Exercise objective
Look below for the line that has "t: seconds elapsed". Set down the lines from there through the line that has "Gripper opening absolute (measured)", exactly as written.

Input data
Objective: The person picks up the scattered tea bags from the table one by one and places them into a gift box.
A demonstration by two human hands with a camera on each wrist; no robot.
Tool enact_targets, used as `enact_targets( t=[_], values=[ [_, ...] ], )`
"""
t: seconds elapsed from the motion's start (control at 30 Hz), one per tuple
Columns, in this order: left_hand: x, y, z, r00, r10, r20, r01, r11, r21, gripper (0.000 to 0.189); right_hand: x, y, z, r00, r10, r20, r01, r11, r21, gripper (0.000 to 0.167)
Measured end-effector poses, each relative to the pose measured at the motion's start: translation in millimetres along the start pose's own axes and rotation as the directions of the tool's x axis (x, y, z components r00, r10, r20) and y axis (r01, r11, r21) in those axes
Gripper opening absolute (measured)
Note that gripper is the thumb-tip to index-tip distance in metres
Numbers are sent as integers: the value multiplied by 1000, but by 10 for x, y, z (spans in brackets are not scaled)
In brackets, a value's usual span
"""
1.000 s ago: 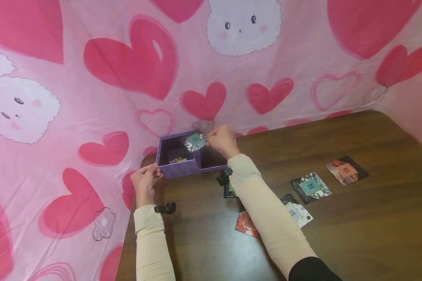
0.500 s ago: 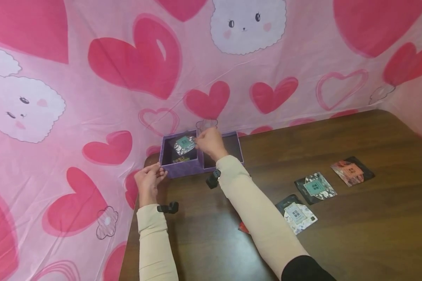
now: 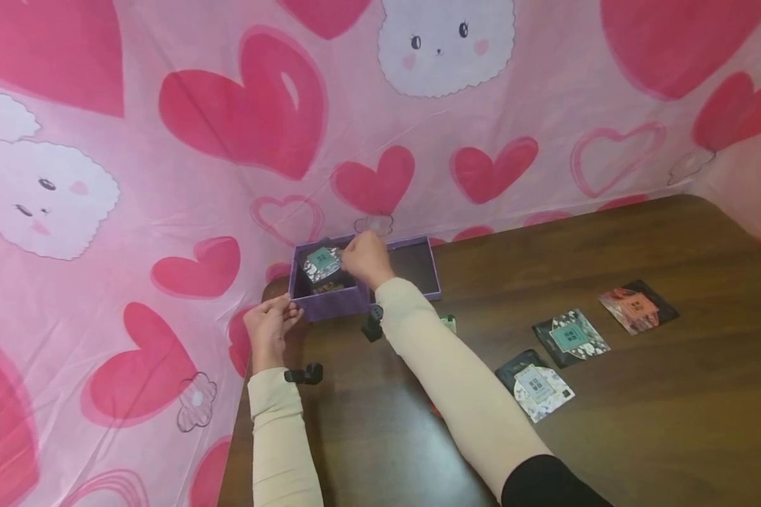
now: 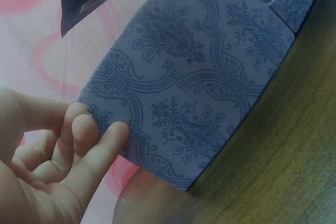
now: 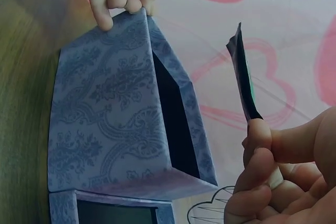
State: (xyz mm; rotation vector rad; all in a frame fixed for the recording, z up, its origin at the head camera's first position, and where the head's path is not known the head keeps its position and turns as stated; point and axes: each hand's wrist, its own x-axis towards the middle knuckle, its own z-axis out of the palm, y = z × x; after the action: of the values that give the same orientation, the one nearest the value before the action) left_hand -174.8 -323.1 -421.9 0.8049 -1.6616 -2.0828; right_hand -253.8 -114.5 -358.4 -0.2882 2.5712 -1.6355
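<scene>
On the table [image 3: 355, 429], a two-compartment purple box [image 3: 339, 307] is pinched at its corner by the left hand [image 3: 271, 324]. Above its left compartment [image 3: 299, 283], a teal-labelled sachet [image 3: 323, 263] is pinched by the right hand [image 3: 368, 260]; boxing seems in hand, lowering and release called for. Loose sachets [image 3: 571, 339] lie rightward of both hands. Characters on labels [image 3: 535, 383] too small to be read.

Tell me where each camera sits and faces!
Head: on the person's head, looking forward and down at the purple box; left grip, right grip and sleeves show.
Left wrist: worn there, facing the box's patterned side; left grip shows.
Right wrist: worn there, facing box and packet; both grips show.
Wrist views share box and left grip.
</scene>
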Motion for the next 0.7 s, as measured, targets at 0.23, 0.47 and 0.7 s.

Solution to this task
t: seconds elapsed from the motion's start (control at 30 Hz), one per tuple
Columns, in this order: left_hand: x, y, z, r00, r10, r20, r01, r11, r21, gripper (0.000 to 0.189); right_hand: x, y, z, r00, r10, r20, r01, r11, r21, gripper (0.000 to 0.167)
Measured end-effector poses, each relative to the pose measured at the motion's start: translation in millimetres along the start pose's own axes and rotation as the directions of the tool's x axis (x, y, z components r00, r10, r20) and y axis (r01, r11, r21) in those axes
Gripper opening absolute (measured)

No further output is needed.